Thursday, November 03, 2005

Radical Orthodoxy and JPII's Theology of the Body

I've finally gotten around to reading James K.A. Smith's Introducing Radical Orthodoxy, and it's really an exciting read, especially for anyone favorable towards the ressourcement school of Catholic theology.

There are all sorts of quotes from the book I've thought about posting, but one in particular finally got me to the keyboard; it is as follows:
    Contemporary scholarship in a plurality of fields has demonstrated that how we think about the body has a direct impact on our politics and our construction of social reality. In other words, dualistic understandings that devalue embodiment often give rise to totalitarian organizations of social arrangements.

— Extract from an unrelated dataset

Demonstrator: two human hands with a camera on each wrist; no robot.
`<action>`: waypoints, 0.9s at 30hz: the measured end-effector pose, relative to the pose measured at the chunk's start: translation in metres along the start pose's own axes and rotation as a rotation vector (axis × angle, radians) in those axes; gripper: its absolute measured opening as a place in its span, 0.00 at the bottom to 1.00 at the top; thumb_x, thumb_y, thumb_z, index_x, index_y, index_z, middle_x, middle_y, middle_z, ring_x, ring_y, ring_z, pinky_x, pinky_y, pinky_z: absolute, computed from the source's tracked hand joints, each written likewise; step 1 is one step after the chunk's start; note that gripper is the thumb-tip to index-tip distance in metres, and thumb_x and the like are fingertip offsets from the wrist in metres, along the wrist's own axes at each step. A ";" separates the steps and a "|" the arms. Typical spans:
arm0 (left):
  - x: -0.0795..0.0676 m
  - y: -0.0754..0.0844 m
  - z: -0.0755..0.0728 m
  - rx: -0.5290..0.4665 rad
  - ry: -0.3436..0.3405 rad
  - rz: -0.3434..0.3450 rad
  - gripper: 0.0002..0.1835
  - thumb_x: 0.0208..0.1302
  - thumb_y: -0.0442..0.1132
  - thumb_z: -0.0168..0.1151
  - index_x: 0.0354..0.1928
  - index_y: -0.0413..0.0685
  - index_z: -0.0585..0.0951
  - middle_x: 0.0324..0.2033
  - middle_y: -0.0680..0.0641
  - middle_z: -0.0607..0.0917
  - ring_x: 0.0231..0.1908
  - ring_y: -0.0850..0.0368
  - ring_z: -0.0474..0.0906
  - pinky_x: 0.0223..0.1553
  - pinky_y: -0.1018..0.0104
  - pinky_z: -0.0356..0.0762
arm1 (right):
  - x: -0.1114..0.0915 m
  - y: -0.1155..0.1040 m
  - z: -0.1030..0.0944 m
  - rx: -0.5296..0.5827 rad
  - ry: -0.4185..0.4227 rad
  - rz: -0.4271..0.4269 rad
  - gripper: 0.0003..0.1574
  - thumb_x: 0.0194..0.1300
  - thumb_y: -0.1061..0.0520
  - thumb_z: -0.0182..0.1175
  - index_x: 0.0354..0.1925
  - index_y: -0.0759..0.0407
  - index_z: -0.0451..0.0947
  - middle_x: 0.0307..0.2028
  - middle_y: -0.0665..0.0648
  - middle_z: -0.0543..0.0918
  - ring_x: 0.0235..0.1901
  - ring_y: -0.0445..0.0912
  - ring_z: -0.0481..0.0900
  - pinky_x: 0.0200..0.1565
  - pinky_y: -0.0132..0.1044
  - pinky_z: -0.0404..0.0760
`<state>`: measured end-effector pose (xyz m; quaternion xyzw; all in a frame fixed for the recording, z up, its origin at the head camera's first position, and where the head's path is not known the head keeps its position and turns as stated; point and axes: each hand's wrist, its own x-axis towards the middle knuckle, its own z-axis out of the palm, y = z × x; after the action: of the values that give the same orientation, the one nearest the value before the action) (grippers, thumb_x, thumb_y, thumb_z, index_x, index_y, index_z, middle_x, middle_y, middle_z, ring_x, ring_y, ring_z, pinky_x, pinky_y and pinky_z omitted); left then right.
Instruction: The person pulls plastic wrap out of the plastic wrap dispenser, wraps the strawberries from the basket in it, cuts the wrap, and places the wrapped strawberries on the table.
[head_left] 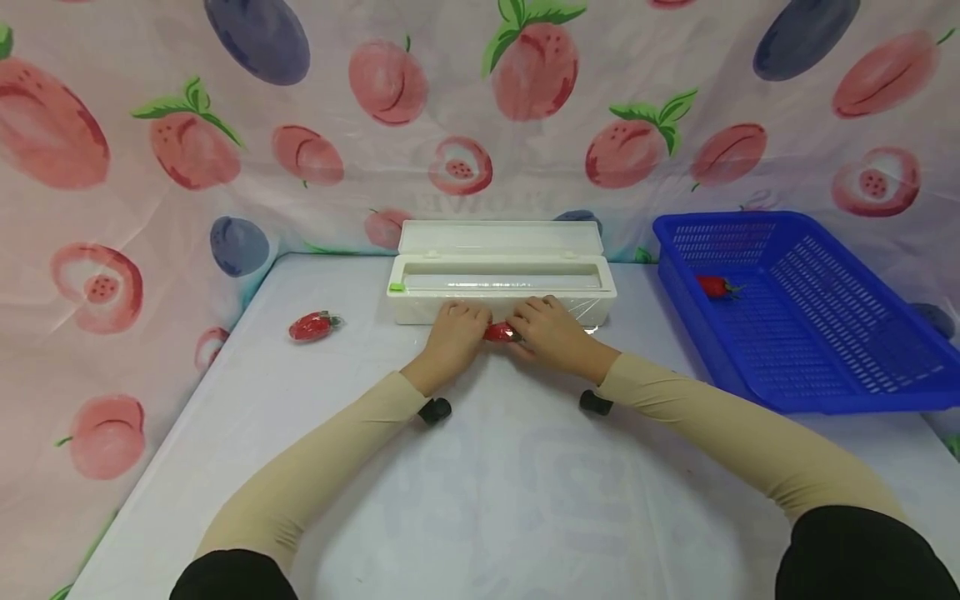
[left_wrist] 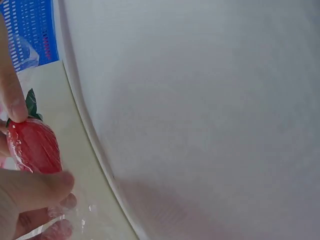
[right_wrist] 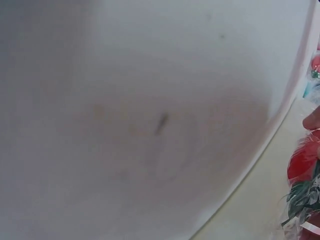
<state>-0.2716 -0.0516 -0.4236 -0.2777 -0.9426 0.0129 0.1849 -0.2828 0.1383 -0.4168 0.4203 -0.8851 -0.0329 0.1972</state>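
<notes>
A red strawberry (head_left: 501,332) with green leaves, wrapped in clear cling film, lies between both hands at the front of a white cling film dispenser (head_left: 412,310). My left hand (head_left: 454,340) holds its rounded red end; in the left wrist view the thumb presses the side of the strawberry (left_wrist: 36,147). My right hand (head_left: 557,340) grips the leafy end, with a fingertip at the base of the leaves. Loose film bunches around the leaves of the strawberry (right_wrist: 302,165) in the right wrist view. The dispenser's lid (head_left: 501,238) stands raised, showing the film roll (head_left: 502,282).
Another film-wrapped strawberry (head_left: 310,327) lies to the left on the white table (head_left: 480,517). At the right stands a blue plastic basket (head_left: 855,403) with one red strawberry (head_left: 715,287) inside. A fruit-print cloth (head_left: 300,208) hangs behind the table.
</notes>
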 end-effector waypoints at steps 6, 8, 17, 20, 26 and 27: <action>-0.001 -0.004 0.000 -0.019 0.003 0.029 0.06 0.58 0.36 0.63 0.38 0.48 0.80 0.36 0.49 0.86 0.42 0.52 0.80 0.52 0.57 0.70 | -0.002 0.001 0.000 0.009 -0.009 0.004 0.23 0.58 0.48 0.65 0.48 0.59 0.77 0.45 0.57 0.82 0.49 0.52 0.77 0.47 0.46 0.75; 0.000 -0.006 0.000 -0.025 -0.017 0.046 0.07 0.58 0.34 0.62 0.39 0.48 0.80 0.37 0.49 0.86 0.43 0.52 0.80 0.52 0.57 0.70 | -0.002 0.002 0.001 0.014 -0.014 0.000 0.24 0.57 0.49 0.66 0.48 0.58 0.77 0.46 0.56 0.83 0.49 0.52 0.77 0.47 0.46 0.74; 0.002 -0.012 0.001 -0.042 -0.100 0.062 0.11 0.58 0.31 0.61 0.43 0.49 0.82 0.40 0.48 0.85 0.46 0.50 0.78 0.49 0.57 0.71 | 0.001 0.003 0.003 0.011 -0.037 0.003 0.24 0.55 0.49 0.67 0.48 0.59 0.79 0.45 0.56 0.82 0.49 0.51 0.78 0.46 0.45 0.76; 0.003 -0.012 0.003 -0.037 -0.130 0.056 0.11 0.60 0.32 0.60 0.44 0.49 0.81 0.41 0.48 0.85 0.47 0.50 0.78 0.49 0.57 0.71 | 0.002 0.002 0.003 0.032 -0.051 0.009 0.23 0.56 0.52 0.67 0.48 0.60 0.79 0.46 0.57 0.82 0.50 0.52 0.78 0.50 0.46 0.77; 0.004 -0.014 0.007 -0.050 -0.134 0.044 0.09 0.62 0.33 0.57 0.44 0.48 0.81 0.41 0.47 0.85 0.47 0.50 0.78 0.49 0.56 0.71 | 0.002 0.002 0.004 0.053 -0.074 0.029 0.23 0.58 0.56 0.65 0.51 0.61 0.78 0.49 0.58 0.82 0.54 0.52 0.77 0.55 0.47 0.74; 0.003 -0.015 0.007 -0.052 -0.133 0.042 0.10 0.62 0.33 0.57 0.44 0.48 0.80 0.42 0.47 0.85 0.48 0.49 0.78 0.50 0.56 0.71 | 0.002 0.002 0.004 0.052 -0.075 0.028 0.23 0.58 0.56 0.65 0.52 0.61 0.78 0.49 0.58 0.82 0.54 0.52 0.76 0.56 0.47 0.74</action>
<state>-0.2842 -0.0616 -0.4277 -0.3008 -0.9468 0.0105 0.1141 -0.2875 0.1374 -0.4196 0.4115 -0.8981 -0.0231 0.1534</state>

Further, such dualistic devaluations of the body are reductionistic, producing notions of being human that are driven by factors that consider many aspects of embodiment unnecessary or at least merely supplemental. (104)
As one might infer from the title of this post, this passage reminded me of John Paul II's Theology of the Body project, which -- among other things -- stresses the importance, significance, and implications of our embodiedness for our understanding of the human person and human society. It reminds me as well of Robert George's outstanding article, "A Clash of Orthodoxies", in which George outlines how a dualistic understanding of the human person is at the heart of secularism's moral errors.

As George, Smith, and JPII demonstrate(d), getting our understanding of what it mean to be human has profound implications.